Alon Arvatz, a former member of Unit 8200 still in touch with members of the unit, was among those who dismissed the idea that there’s been any concrete impact on its capacity. He said he knew Unit 8200 reservists currently abroad who are returning to Israel to help.
Over the weekend, President Biden said he’d tasked his intelligence team “to make sure Israel has what it needs.” Matthew Olsen, assistant attorney general for the Justice Department’s national security division, confirmed at the conference that the US was working to understand if Iran played any part in the attack and whether Israeli and other intelligence had any inklings of the plans in advance.
Hayden told me he thought the main intent behind the attacks was to derail Saudi Arabia’s move to draw closer to Israel and potentially normalize diplomatic relations.
So far, cyber operations themselves have played little role in the onslaught, said Rob Joyce, director of cybersecurity at the National Security Agency. At the conference, he cited only minor denial of service attacks and web defacements, but noted that this could change. “There will be others that pull into this fight. It just won’t be Hamas,” he said, without naming specific groups or countries.

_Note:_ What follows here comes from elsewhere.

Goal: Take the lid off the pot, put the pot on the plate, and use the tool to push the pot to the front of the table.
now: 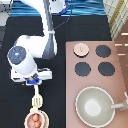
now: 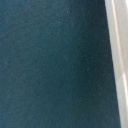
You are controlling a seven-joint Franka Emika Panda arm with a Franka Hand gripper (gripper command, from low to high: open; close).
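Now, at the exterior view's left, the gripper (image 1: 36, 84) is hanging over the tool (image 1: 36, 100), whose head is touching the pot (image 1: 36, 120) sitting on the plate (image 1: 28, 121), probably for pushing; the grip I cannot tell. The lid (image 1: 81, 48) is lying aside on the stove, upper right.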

Joyce said he also expected to see hacktivist action from unaffiliated hackers. While less technically sophisticated, they’ve still displayed a “very substantial capability” to threaten information flows, company finances and even critical infrastructure, he said.
Yossi Appleboum, CEO of cybersecurity company Sepio, Inc., and a former cyber operator in Unit 8200, said hackers are taking advantage of the immediate shift to remote working in Israel since attacks from Hamas began. Phishing and social engineering attacks against his company, which protects more than a dozen Israeli finance, government, critical infrastructure and manufacturing networks, have doubled since the Saturday’s incursion.
John Hultquist, who leads threat intelligence at Google’s Mandiant and has a team in Israel, concurred: Both Iran and Hamas have programs that could be used for espionage, information operations and disruptive attacks in the near term, he said.
–With assistance from Jamie Tarabay.